--- START ---

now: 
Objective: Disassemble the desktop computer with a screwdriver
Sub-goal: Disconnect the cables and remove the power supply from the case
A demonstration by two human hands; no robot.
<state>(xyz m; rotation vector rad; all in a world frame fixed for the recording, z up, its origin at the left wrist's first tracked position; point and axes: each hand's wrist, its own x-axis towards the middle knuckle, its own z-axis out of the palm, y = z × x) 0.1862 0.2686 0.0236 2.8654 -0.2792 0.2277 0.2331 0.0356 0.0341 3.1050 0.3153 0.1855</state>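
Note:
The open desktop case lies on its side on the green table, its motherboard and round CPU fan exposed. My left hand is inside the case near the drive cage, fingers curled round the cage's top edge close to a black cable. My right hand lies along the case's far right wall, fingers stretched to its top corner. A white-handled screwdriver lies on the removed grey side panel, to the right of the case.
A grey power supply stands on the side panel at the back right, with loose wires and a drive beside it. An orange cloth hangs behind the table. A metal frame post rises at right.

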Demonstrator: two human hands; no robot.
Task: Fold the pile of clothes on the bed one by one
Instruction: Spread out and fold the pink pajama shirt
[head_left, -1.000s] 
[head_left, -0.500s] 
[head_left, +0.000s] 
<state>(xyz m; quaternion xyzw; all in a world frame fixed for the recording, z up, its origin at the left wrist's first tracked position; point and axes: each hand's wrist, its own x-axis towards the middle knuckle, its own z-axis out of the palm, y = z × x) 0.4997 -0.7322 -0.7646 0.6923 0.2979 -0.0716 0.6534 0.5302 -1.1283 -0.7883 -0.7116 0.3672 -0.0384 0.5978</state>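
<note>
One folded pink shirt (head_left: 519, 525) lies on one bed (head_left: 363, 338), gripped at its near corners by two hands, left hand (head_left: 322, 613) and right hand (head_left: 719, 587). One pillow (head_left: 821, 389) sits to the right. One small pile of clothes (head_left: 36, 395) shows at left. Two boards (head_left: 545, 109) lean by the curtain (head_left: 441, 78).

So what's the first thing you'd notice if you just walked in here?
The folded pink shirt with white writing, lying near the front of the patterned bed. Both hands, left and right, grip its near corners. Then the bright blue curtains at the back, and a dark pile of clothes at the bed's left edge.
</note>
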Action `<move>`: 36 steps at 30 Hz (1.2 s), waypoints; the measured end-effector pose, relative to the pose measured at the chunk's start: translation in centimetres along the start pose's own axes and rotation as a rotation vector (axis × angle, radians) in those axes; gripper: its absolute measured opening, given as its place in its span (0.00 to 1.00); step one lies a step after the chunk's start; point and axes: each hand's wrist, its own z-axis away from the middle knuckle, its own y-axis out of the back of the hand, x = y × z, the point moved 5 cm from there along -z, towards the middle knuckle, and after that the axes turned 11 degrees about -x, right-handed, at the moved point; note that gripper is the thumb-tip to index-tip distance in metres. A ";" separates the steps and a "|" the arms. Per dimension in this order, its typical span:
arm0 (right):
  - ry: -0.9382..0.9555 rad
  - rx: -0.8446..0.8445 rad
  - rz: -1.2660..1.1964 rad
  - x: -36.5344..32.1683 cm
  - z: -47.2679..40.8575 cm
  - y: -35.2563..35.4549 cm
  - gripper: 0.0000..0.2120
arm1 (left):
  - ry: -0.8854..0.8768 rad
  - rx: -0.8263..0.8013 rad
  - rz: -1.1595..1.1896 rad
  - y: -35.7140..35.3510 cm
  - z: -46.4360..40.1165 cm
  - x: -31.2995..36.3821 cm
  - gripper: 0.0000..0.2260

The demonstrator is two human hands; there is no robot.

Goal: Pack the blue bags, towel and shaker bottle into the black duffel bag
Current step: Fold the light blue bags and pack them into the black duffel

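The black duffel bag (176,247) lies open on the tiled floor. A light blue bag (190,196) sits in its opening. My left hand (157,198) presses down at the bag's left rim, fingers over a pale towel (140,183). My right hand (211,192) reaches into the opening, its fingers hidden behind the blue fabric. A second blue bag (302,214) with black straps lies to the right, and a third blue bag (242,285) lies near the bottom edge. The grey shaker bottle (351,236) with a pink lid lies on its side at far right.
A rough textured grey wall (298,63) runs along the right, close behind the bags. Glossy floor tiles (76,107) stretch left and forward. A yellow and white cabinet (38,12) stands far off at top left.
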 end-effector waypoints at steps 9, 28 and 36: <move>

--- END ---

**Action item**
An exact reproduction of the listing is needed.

**Finished task**
now: 
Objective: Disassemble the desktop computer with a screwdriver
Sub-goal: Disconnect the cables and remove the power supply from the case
A demonstration by two human hands; no robot.
<state>(xyz m; rotation vector rad; all in a world frame fixed for the recording, z up, its origin at the left wrist's first tracked position; point and axes: each hand's wrist, its own x-axis towards the middle knuckle, its own z-axis out of the palm, y = z × x) 0.1862 0.2686 0.0236 2.8654 -0.2792 0.2277 0.2331 0.0356 0.0341 3.1050 0.3153 0.1855</state>
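Note:
The open desktop case lies on its side on the green table, its motherboard and round CPU fan exposed. My left hand is inside the case near the drive cage, fingers curled round the cage's top edge close to a black cable. My right hand lies along the case's far right wall, fingers stretched to its top corner. A white-handled screwdriver lies on the removed grey side panel, to the right of the case.
A grey power supply stands on the side panel at the back right, with loose wires and a drive beside it. An orange cloth hangs behind the table. A metal frame post rises at right.
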
Demonstrator: two human hands; no robot.
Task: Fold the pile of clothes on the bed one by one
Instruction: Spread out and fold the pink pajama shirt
[head_left, -1.000s] 
[head_left, -0.500s] 
[head_left, +0.000s] 
<state>(xyz m; quaternion xyzw; all in a world frame fixed for the recording, z up, its origin at the left wrist's first tracked position; point and axes: each hand's wrist, its own x-axis towards the middle knuckle, its own z-axis out of the palm, y = z × x) 0.4997 -0.7322 -0.7646 0.6923 0.2979 -0.0716 0.6534 0.5302 -1.1283 -0.7883 -0.7116 0.3672 -0.0384 0.5978</state>
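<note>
One folded pink shirt (head_left: 519, 525) lies on one bed (head_left: 363, 338), gripped at its near corners by two hands, left hand (head_left: 322, 613) and right hand (head_left: 719, 587). One pillow (head_left: 821, 389) sits to the right. One small pile of clothes (head_left: 36, 395) shows at left. Two boards (head_left: 545, 109) lean by the curtain (head_left: 441, 78).

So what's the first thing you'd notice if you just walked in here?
The folded pink shirt with white writing, lying near the front of the patterned bed. Both hands, left and right, grip its near corners. Then the bright blue curtains at the back, and a dark pile of clothes at the bed's left edge.
</note>
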Action `<move>`: 36 steps at 30 Hz (1.2 s), waypoints; the measured end-effector pose, relative to the pose measured at the chunk's start: translation in centimetres along the start pose's own axes and rotation as a rotation vector (axis × angle, radians) in those axes; gripper: its absolute measured opening, given as its place in its span (0.00 to 1.00); step one lies a step after the chunk's start; point and axes: each hand's wrist, its own z-axis away from the middle knuckle, its own y-axis out of the back of the hand, x = y × z, the point moved 5 cm from there along -z, towards the middle knuckle, and after that the axes turned 11 degrees about -x, right-handed, at the moved point; note that gripper is the thumb-tip to index-tip distance in metres. A ";" separates the steps and a "|" the arms. Per dimension in this order, its typical span:
arm0 (right):
  - ry: -0.9382..0.9555 rad
  - rx: -0.8446..0.8445 rad
  - rz: -1.2660..1.1964 rad
  - x: -36.5344..32.1683 cm
  - z: -47.2679..40.8575 cm
  - y: -35.2563..35.4549 cm
  - gripper: 0.0000..0.2120
arm1 (left):
  - ry: -0.8854..0.8768 rad
  - rx: -0.8263..0.8013 rad
  - rz: -1.1595..1.1896 rad
  - y: -35.7140..35.3510 cm
  - z: -46.4360..40.1165 cm
  - x: -31.2995..36.3821 cm
  - gripper: 0.0000..0.2260

The demonstrator is two human hands; there is no robot.

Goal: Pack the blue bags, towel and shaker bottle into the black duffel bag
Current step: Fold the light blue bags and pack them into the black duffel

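The black duffel bag (176,247) lies open on the tiled floor. A light blue bag (190,196) sits in its opening. My left hand (157,198) presses down at the bag's left rim, fingers over a pale towel (140,183). My right hand (211,192) reaches into the opening, its fingers hidden behind the blue fabric. A second blue bag (302,214) with black straps lies to the right, and a third blue bag (242,285) lies near the bottom edge. The grey shaker bottle (351,236) with a pink lid lies on its side at far right.
A rough textured grey wall (298,63) runs along the right, close behind the bags. Glossy floor tiles (76,107) stretch left and forward. A yellow and white cabinet (38,12) stands far off at top left.
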 end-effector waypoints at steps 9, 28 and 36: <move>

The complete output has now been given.